I am no stranger to church mice and an occasional bat, but many animals live at Canterbury Cathedral. A cat is always somewhere in the frame at Morning Prayer, stealing the show. A few mornings ago, a black one ran as if chased. “It is a very windy day here,” the Dean said. “The cats don’t like it because it gets in their whiskers.”

He spoke with the same authority and inner knowledge in his voice that his homilies contain. I always listen to the liturgy rather than speak with him due to our different prayer book and lectionary. He seems aware of this as he invites me to say the Lord’s Prayer in whatever language I can muster. When I give thanks with him for anniversaries in the life of the world that he is careful to name, my private beast—my concern—jumps off the table as if to set about grooming itself straight.

A week or two ago, after Morning Prayer in a chicken coop had ended, a long series of grunts began.
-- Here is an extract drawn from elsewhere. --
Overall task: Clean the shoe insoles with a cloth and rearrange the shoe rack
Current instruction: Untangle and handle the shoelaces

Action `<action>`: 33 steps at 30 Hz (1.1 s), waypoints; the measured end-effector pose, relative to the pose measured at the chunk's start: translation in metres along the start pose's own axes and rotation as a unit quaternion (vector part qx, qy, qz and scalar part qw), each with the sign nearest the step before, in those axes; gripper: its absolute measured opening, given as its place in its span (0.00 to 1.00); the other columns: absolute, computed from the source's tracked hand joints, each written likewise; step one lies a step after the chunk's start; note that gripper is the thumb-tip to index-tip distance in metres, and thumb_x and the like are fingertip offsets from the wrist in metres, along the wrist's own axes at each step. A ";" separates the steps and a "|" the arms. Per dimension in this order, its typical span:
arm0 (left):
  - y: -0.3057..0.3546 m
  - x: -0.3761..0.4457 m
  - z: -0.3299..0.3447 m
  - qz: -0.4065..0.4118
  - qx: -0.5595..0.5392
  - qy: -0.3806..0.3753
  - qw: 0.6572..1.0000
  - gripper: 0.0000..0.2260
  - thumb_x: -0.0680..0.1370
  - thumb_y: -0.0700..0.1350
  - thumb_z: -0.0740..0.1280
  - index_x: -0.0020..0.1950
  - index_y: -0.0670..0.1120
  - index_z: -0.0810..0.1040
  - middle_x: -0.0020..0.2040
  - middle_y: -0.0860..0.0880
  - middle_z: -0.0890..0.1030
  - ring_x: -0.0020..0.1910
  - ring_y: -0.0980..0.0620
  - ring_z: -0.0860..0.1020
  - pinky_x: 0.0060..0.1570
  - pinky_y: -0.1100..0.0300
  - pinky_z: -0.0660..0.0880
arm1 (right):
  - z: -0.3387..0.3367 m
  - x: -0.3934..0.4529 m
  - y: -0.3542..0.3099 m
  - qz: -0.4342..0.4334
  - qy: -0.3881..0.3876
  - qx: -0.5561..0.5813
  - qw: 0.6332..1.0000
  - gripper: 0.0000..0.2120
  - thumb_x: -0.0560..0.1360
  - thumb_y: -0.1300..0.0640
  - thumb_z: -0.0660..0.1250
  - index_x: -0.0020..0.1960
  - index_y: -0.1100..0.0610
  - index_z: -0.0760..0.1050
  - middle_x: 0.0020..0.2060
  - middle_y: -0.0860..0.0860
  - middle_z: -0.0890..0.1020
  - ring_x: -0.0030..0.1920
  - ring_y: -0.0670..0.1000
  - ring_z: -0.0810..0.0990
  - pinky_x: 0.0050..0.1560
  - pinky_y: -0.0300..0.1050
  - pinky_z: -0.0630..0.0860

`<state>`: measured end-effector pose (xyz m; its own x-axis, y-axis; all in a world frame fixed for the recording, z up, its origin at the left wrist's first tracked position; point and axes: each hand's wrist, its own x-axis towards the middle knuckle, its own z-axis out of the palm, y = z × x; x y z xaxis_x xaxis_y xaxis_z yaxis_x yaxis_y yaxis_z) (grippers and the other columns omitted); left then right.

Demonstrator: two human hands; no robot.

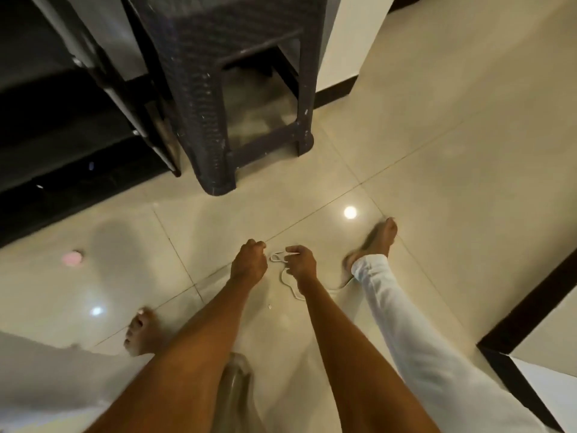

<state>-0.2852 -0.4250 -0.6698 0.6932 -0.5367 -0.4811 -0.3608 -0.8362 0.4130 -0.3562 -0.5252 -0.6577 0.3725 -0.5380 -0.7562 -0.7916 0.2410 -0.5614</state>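
White shoelace [282,270] is pinched by the right hand [301,264]; the left hand [248,260] is closed beside it. Probably lace handling; next, both hands must gather it from the floor [437,151].

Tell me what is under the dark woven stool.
Under the dark woven stool only bare, glossy tiled floor shows between its legs. No shoes or insoles are visible there. The far corner behind its legs is hidden.

Left hand [249,263]: lower centre, fingers curled closed – nothing visibly held.
Right hand [301,264]: just beside it, pinching a thin white cord [282,266] that trails across the glossy beige tiled floor [437,151].
Dark woven plastic stool [218,89]: upper centre – standing on the floor.
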 end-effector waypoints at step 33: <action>0.066 -0.116 -0.134 0.061 -0.379 -0.072 0.921 0.12 0.74 0.30 0.59 0.50 0.39 0.79 0.45 0.43 0.79 0.46 0.48 0.76 0.45 0.61 0.73 | -0.038 -0.165 -0.055 -0.308 -0.008 -0.041 0.950 0.04 0.77 0.63 0.64 0.49 0.56 0.75 0.40 0.49 0.78 0.40 0.46 0.76 0.46 0.41 0.75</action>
<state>-0.3061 -0.4030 -0.4825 0.5669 -0.6763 -0.4703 0.1463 -0.4792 0.8654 -0.3924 -0.4800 -0.4893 0.7845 -0.5443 -0.2972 -0.4555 -0.1805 -0.8718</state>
Hearing no prayer, I looked at my phone to see what had begun. It was a three-hour video of Clemmie the sow giving birth. Now, if I have already listened to Morning Prayer and I feel lost, I watch the videos of the growing piglets.

Grunts mean that life goes on even when cathedrals are closed and prayer has ended, even when pandemics rage. Jesus Christ is the same today, yesterday and forever. Clemmie and Winston are too busy in the piglet nursery to imagine that it could be otherwise. Dean Robert, always mindful of whiskers, the Cathedral looming above him and the sky above it, attest to the truth of these things.